- _ABOUT THIS EXERCISE_
Reproduce exactly the lines from the top of the records below through the line holding "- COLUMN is".

- _DATA FOR REVIEW_
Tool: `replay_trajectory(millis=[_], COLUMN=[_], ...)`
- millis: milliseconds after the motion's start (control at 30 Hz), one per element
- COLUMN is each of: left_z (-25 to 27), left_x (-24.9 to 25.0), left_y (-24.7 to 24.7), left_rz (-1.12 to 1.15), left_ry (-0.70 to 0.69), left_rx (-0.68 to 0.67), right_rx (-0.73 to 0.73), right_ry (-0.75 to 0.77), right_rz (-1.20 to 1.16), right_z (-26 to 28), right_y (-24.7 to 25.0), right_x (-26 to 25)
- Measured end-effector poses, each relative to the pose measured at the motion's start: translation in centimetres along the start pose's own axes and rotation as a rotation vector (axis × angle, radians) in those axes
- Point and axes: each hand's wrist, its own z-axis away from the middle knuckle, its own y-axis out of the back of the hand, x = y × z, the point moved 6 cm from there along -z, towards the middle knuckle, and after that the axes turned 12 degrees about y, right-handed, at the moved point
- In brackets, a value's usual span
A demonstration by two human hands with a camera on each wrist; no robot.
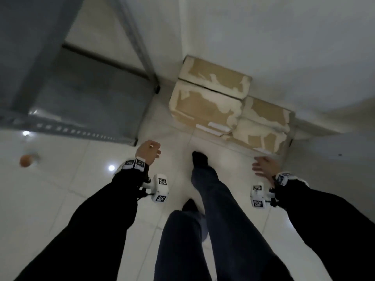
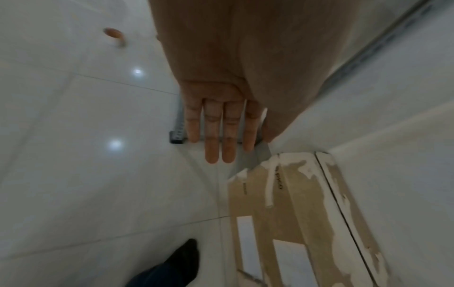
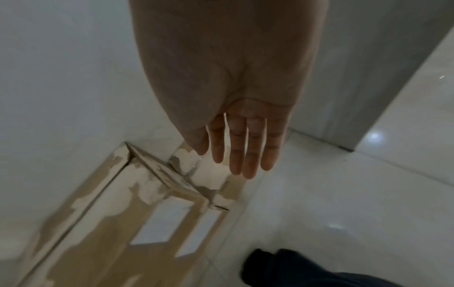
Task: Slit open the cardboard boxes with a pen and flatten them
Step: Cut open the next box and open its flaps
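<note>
Nothing is started, by my reading: I see no pen in any view, and the cardboard boxes look closed and unflattened. My left hand hangs short of the boxes over bare floor, fingers straight, grip apart and empty. My right hand hovers just beside the boxes' near corner, fingers spread, holding nothing. My feet stand close before the boxes. Beyond, the boxes sit against the wall; a metal rack crowds their left, so open room lies only on the near side.
</note>
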Motion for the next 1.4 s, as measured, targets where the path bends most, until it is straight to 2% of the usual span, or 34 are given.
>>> replay_trajectory(millis=[133, 200, 300, 367, 500, 533, 667, 767, 1033, 1133, 1233, 1400], left_z=[-10.9, -15.3, -20.6, -23.0, -23.3, -22.6, -17.9, -12.5, 9.9, 17.9, 25.2, 34.9], left_x=[10.2, 14.6, 19.1, 20.9, 22.2, 21.9, 20.7, 19.8, 18.9, 18.4, 17.8, 17.9], left_y=[-2.0, -3.3, -5.2, -6.6, -7.8, -7.7, -6.5, -5.2, -2.9, -1.5, -0.2, -0.3], left_rz=[-0.104, -0.096, -0.018, -0.073, -0.093, -0.078, -0.016, 0.042, 0.005, 0.015, 0.013, 0.008], left_ry=[-0.163, -0.23, -0.186, -0.189, -0.215, -0.212, -0.246, -0.252, -0.451, -0.521, -0.649, -0.821], left_rx=[0.177, 0.205, 0.14, 0.086, -0.001, -0.01, 0.001, 0.002, 0.019, 0.002, -0.014, -0.063], right_rx=[0.158, 0.187, 0.161, 0.154, 0.085, 0.084, 0.142, 0.179, 0.341, 0.397, 0.469, 0.572], right_ry=[0.156, 0.173, 0.177, 0.188, 0.149, 0.151, 0.17, 0.175, 0.146, 0.213, 0.274, 0.396], right_rz=[-0.059, -0.085, -0.201, -0.241, -0.216, -0.219, -0.16, -0.154, -0.208, -0.233, -0.267, -0.349], right_z=[-10.5, -14.9, -20.4, -22.9, -27.7, -27.1, -18.4, -12.6, 8.3, 16.7, 24.6, 34.6], right_y=[-2.8, -4.4, -6.7, -7.5, -7.6, -7.4, -6.0, -3.7, 6.4, 9.5, 12.0, 16.7], right_x=[-6.3, -8.5, -10.1, -10.8, -7.6, -7.2, -10.6, -11.0, -9.4, -9.0, -8.5, -7.2])
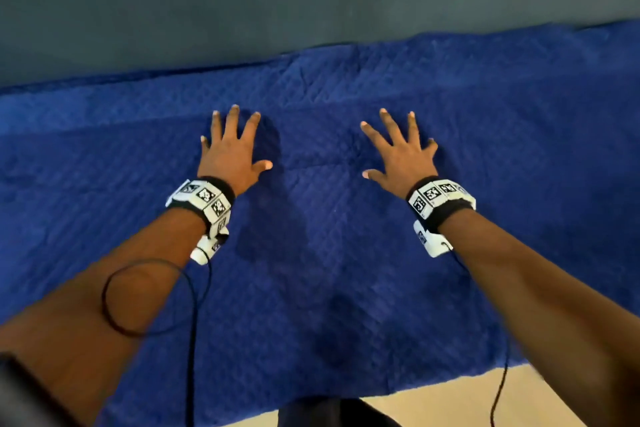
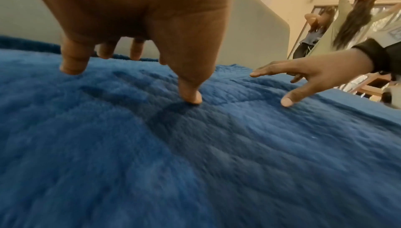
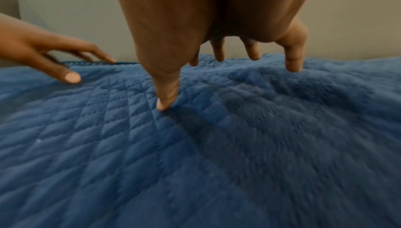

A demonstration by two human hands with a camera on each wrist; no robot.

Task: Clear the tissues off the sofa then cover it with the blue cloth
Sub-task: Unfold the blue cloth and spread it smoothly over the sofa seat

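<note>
I see the sofa (image 1: pixel 242 3) as the biggest thing here: its grey backrest fills the far part of my head view, and its seat is hidden under the blue cloth (image 1: pixel 329 253). The cloth is quilted in a diamond pattern and lies spread flat over the seat. Its long axis runs left to right across the scene, out of view at both sides. Its far edge lies along the foot of the backrest, sloping up toward the right in my view, and its near edge hangs over the front of the seat, where a strip of pale floor (image 1: pixel 467 399) shows at the near right. A few shallow creases cross the cloth between my hands.

Both my forearms reach from the near side toward the backrest. Each wrist carries a black band with white marker blocks, and a thin black cable trails from each one toward me.

My left hand (image 1: pixel 230 152) is released, fingers spread and straight, palm down. In the left wrist view its thumb tip and little finger tip touch the cloth, and the palm arches above it. My right hand (image 1: pixel 401 156) is the same: splayed, palm down, grasping nothing, with thumb and fingertips pressed into the pile in the right wrist view. The hands sit apart, side by side, fingers pointing to the backrest.

In the left wrist view, two people (image 2: pixel 347 20) stand far off to the right, arms raised.
</note>
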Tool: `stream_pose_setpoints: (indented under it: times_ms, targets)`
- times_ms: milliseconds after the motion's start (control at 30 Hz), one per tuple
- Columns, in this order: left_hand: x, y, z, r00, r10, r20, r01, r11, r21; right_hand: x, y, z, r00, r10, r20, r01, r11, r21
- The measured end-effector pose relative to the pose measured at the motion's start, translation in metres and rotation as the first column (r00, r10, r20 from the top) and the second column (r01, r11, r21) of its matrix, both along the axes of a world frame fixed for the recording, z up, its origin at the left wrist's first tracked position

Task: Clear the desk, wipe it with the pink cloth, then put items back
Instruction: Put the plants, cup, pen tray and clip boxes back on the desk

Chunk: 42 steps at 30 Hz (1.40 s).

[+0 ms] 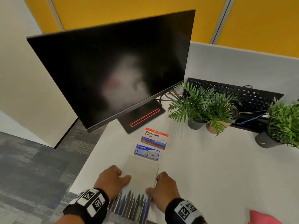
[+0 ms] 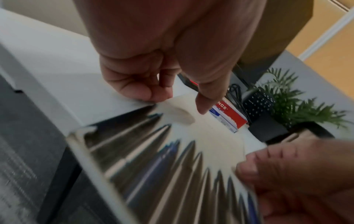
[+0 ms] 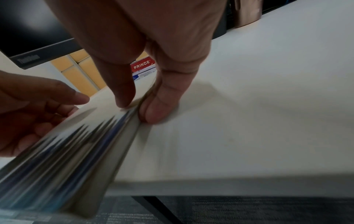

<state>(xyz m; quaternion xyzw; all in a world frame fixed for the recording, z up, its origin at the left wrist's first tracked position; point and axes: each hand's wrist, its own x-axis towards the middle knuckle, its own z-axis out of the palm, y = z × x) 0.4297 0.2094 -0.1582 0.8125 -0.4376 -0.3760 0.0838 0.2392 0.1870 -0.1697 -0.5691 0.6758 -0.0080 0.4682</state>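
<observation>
White tabletop [image 1: 202,167] carried everything. Both hands were on a flat pack of pens [image 1: 137,183] at the near edge: cream card over the far part, clear plastic over the pen tips on the near part, which overhung the edge. Left hand [image 1: 111,180] gripped the pack's left side, thumb lying on the card, other fingers [image 2: 138,89] curled down at the edge. Right hand [image 1: 163,186] pinched the right side, thumb on top and fingers [image 3: 159,106] curled against the edge. The wrist views were motion-blurred, so I couldn't tell if the pack lay flat or was lifted a bit. Just past the pack sat a blue staple box [image 1: 146,152], then a red-and-white "Double Clip" box [image 1: 155,139], the two close in a row running toward the monitor stand [image 1: 142,116]. Monitor [image 1: 110,70] was dark and stood at the far left. Right of the stand were two small potted plants [image 1: 200,104], pots side by side, and a third plant [image 1: 281,123] farther right. A black keyboard [image 1: 234,94] lay behind the plants with cables around it. Pink cloth [image 1: 262,217] was at the near right corner of the head view, on the tabletop, well apart from both hands. Grey divider and yellow panels behind.
</observation>
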Motion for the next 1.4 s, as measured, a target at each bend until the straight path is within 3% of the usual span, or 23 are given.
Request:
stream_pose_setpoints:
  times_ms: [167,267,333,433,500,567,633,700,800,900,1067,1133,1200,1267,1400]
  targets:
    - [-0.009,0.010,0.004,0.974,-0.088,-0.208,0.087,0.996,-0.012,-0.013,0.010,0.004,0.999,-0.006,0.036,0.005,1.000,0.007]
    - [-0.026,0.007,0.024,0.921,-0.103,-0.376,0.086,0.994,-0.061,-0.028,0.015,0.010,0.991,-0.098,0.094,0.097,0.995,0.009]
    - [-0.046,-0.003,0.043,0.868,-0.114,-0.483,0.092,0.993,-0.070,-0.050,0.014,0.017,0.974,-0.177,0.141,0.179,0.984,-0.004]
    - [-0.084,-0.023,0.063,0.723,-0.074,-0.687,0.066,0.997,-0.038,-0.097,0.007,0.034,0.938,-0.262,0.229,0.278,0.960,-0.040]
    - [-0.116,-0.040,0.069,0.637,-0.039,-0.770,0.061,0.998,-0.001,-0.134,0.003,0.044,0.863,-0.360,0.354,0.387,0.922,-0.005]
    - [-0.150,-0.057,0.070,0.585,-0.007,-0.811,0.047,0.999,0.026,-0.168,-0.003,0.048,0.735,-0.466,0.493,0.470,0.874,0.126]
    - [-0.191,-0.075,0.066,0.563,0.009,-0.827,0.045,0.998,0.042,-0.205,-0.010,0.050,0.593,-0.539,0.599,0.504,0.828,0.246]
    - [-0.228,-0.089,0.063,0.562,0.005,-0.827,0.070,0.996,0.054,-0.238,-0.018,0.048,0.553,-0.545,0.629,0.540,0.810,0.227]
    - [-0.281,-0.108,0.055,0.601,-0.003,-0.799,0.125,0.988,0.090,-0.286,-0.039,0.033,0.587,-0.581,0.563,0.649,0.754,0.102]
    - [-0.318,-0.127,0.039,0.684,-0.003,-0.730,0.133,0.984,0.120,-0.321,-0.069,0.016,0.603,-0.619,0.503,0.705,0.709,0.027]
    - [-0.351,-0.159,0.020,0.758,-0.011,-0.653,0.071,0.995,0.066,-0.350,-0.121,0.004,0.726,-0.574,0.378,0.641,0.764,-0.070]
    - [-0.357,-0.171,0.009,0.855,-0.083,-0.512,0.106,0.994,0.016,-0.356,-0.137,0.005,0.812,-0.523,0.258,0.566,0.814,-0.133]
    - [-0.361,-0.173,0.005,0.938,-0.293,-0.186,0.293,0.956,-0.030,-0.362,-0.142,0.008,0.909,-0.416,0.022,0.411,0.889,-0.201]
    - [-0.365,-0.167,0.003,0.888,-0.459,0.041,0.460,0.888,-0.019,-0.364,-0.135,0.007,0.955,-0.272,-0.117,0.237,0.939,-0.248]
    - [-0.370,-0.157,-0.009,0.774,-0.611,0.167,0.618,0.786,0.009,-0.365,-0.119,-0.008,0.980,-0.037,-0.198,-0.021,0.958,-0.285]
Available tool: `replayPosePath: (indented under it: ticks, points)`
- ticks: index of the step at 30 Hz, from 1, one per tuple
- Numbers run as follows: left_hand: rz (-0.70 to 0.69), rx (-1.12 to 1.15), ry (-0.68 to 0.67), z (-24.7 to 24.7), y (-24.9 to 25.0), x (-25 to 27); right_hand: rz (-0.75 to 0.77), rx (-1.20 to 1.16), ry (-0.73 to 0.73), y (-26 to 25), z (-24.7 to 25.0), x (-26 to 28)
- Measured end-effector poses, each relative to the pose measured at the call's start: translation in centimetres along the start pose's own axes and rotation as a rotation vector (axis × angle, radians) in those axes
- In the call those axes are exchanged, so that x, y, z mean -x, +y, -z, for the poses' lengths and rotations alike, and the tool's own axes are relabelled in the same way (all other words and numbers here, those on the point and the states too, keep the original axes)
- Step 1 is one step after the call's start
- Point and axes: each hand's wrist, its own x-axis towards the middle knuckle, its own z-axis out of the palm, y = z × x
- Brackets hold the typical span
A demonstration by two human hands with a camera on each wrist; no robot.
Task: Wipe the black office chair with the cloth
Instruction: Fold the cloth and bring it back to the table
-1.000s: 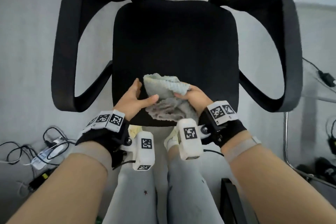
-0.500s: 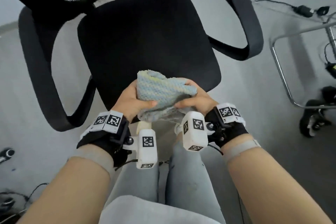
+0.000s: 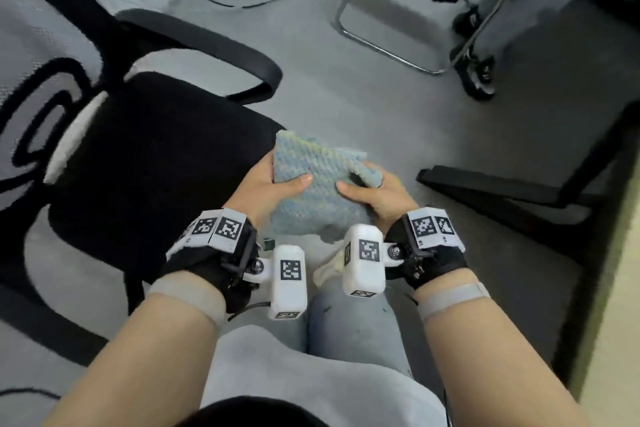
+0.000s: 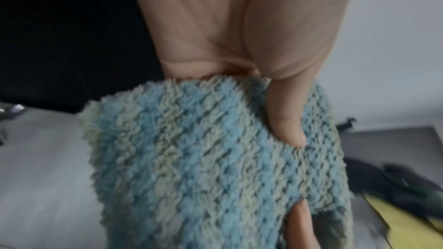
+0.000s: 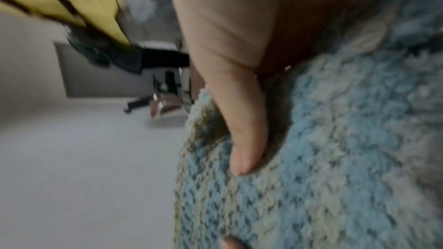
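Note:
The black office chair [image 3: 149, 163] stands to my left in the head view, its seat and one armrest [image 3: 221, 55] showing. A fluffy blue and pale yellow cloth [image 3: 318, 180] is held in the air in front of my knees, just off the seat's right edge. My left hand [image 3: 273, 187] grips its left side with the thumb pressed on top. My right hand [image 3: 370, 194] grips its right side the same way. The left wrist view shows the cloth [image 4: 215, 168] under my thumb, and the right wrist view shows the cloth [image 5: 311, 158] likewise.
A chrome-framed seat [image 3: 415, 45] stands ahead on the grey floor, with cables [image 3: 242, 0] running across the floor behind it. A black bar of another frame [image 3: 502, 198] lies low at my right. A wheeled black base [image 3: 478, 76] sits beyond it.
The cloth has been lifted off the seat and is held up by both hands. My view has swung right, so the chair now lies to the left.

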Motion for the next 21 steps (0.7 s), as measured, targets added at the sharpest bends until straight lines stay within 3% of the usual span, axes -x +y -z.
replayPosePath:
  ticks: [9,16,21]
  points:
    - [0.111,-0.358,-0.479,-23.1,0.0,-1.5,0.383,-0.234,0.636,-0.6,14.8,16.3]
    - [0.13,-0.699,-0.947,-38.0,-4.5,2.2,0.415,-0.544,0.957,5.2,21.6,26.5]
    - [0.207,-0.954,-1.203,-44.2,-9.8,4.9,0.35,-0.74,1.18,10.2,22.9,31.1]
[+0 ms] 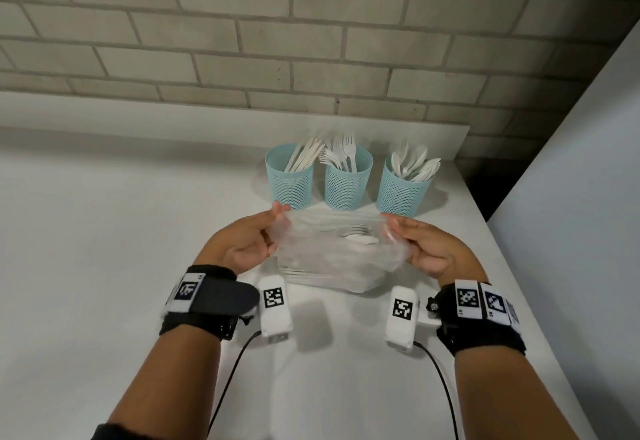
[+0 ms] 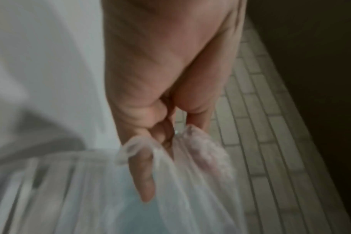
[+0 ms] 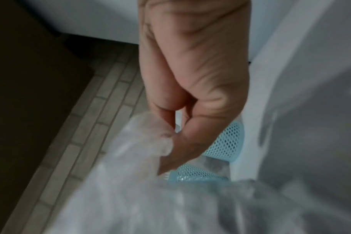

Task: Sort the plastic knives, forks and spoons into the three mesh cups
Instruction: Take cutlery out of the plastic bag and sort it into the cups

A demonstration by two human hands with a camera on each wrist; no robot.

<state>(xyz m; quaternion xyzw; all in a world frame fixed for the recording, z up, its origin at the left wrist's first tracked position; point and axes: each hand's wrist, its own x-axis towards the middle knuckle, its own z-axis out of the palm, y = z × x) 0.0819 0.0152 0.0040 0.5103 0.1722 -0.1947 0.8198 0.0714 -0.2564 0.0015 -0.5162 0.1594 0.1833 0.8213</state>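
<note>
While a clear plastic bag (image 1: 332, 252), its long axis left to right, is pinched at its ends by the left hand (image 1: 242, 245) and right hand (image 1: 429, 252) above the white table (image 1: 104, 231), knives, forks and spoons are held upright in three blue mesh cups (image 1: 346, 179) just behind, near the table's right edge.

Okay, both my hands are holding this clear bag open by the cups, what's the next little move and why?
Probably free the right hand and reach into the bag for the fork lying on top, while the left hand keeps pinching the rim. Cutlery remains inside, and the middle cup holds forks.
</note>
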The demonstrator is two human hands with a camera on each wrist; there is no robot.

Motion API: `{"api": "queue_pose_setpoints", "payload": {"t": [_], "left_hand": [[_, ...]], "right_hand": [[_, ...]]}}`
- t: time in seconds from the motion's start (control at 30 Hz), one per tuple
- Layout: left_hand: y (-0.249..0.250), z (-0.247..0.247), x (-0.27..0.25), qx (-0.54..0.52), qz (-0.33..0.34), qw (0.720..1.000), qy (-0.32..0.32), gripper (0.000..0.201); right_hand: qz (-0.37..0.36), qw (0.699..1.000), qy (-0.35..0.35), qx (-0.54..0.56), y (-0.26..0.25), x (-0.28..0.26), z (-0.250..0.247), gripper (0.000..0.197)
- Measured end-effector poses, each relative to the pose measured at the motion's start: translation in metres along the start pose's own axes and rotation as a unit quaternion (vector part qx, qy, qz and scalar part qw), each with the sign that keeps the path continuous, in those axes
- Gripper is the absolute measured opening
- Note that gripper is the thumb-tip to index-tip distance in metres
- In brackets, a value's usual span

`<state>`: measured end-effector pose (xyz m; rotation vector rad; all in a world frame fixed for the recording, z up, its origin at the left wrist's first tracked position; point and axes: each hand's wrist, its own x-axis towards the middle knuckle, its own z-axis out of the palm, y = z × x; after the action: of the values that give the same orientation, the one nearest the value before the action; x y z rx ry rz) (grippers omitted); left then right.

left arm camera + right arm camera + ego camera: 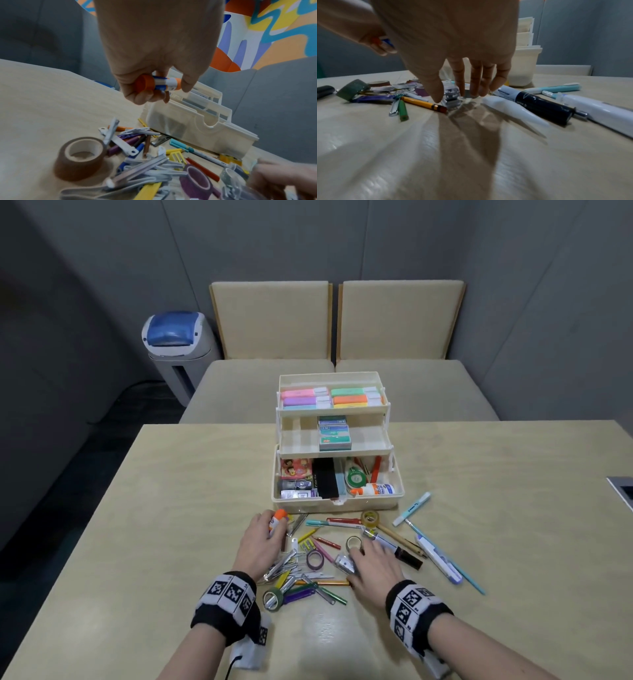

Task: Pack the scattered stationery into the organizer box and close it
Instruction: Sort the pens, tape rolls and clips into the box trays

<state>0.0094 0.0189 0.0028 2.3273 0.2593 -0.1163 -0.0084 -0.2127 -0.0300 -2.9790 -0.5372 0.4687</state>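
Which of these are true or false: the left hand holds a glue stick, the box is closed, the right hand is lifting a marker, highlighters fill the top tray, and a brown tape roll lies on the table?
1. The left hand holds a glue stick. True.
2. The organizer box is closed. False: it stands open, trays stepped back.
3. The right hand is lifting a marker. False: its fingers reach down at a small clear item; the black marker lies on the table.
4. Colourful highlighters fill the top tray. True.
5. A brown tape roll lies on the table. True.

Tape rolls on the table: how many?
4 visible: green roll nearest the camera, purple roll mid-pile, clear roll by the right hand, yellowish roll before the box. More may be hidden.
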Motion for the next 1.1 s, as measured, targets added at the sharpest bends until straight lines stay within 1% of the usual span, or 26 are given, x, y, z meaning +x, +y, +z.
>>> {"api": "queue_pose_setpoints", "payload": {"t": [0.13,0.2,0.27,0.33,0.37,0.43,0.47,0.5,0.53,0.6,0.63,0.67,0.7,0.73,0.8,0.87,0.93,1.0,1.1], "left_hand": [[0.010,0.001,0.009,-0.075,0.005,0.997,-0.022,0.027],[0.018,0.000,0.015,-0.080,0.019,0.996,-0.028,0.031],[0.028,-0.004,0.025,-0.072,0.048,0.996,-0.033,0.032],[0.037,-0.008,0.037,-0.066,0.082,0.994,-0.036,0.033],[0.042,-0.008,0.044,-0.060,0.098,0.993,-0.037,0.033],[0.049,-0.006,0.061,-0.034,0.121,0.991,-0.042,0.033],[0.054,-0.004,0.069,-0.020,0.132,0.990,-0.047,0.032],[0.059,-0.001,0.078,-0.009,0.141,0.988,-0.053,0.031],[0.064,0.003,0.086,0.002,0.150,0.987,-0.059,0.030],[0.074,0.009,0.101,0.015,0.155,0.985,-0.073,0.031],[0.079,0.012,0.106,0.018,0.152,0.984,-0.086,0.031],[0.082,0.015,0.110,0.025,0.150,0.983,-0.106,0.031],[0.085,0.018,0.114,0.042,0.148,0.979,-0.134,0.030],[0.087,0.022,0.117,0.070,0.146,0.973,-0.164,0.030],[0.090,0.029,0.123,0.143,0.135,0.954,-0.225,0.027],[0.093,0.034,0.128,0.223,0.122,0.925,-0.283,0.026],[0.097,0.035,0.133,0.285,0.110,0.899,-0.314,0.027],[0.099,0.037,0.137,0.305,0.102,0.891,-0.320,0.026],[0.101,0.044,0.139,0.277,0.101,0.901,-0.317,0.023]], "right_hand": [[-0.001,1.000,0.005,0.025,-0.007,0.010,-0.004,0.033],[-0.003,0.999,-0.009,0.031,-0.010,0.015,-0.006,0.031],[0.003,0.998,-0.016,0.056,-0.008,0.022,-0.011,0.029],[0.020,0.991,-0.031,0.132,-0.002,0.026,-0.020,0.027],[0.029,0.982,-0.036,0.184,0.002,0.026,-0.026,0.025],[0.053,0.955,-0.042,0.288,0.012,0.027,-0.037,0.022],[0.073,0.938,-0.035,0.338,0.017,0.028,-0.044,0.021],[0.099,0.911,-0.023,0.400,0.023,0.029,-0.050,0.019],[0.134,0.867,-0.011,0.479,0.028,0.030,-0.055,0.018],[0.200,0.737,0.012,0.646,0.040,0.033,-0.068,0.016],[0.220,0.682,0.030,0.696,0.046,0.035,-0.074,0.017],[0.234,0.654,0.048,0.718,0.054,0.037,-0.078,0.019],[0.240,0.641,0.062,0.727,0.060,0.039,-0.083,0.021],[0.242,0.636,0.076,0.729,0.067,0.042,-0.084,0.022],[0.246,0.639,0.089,0.724,0.075,0.048,-0.087,0.023],[0.243,0.649,0.075,0.717,0.076,0.053,-0.088,0.021],[0.238,0.660,0.059,0.710,0.073,0.056,-0.088,0.020],[0.232,0.667,0.047,0.706,0.069,0.059,-0.089,0.020],[0.233,0.670,0.047,0.703,0.062,0.064,-0.090,0.019]]}}
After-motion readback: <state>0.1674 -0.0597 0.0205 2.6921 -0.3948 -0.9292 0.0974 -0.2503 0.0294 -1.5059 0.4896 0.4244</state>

- _RESULT FOR THIS TASK_
Tool: `replay_trajectory(millis=[_], COLUMN=[_], ...)`
- millis: milliseconds after the motion's start (control at 30 Hz), one per element
- COLUMN is each of: left_z (-25 to 27), left_x (-24.9 to 25.0), left_y (-24.7 to 24.7), left_rz (-1.12 to 1.15), left_ry (-0.70 to 0.69), left_rx (-0.68 to 0.67), right_rx (-0.73 to 0.73), right_ry (-0.75 to 0.77), right_rz (-1.20 to 1.16), right_z (-26 to 28), right_y (-24.7 to 25.0), right_x (-26 to 25)

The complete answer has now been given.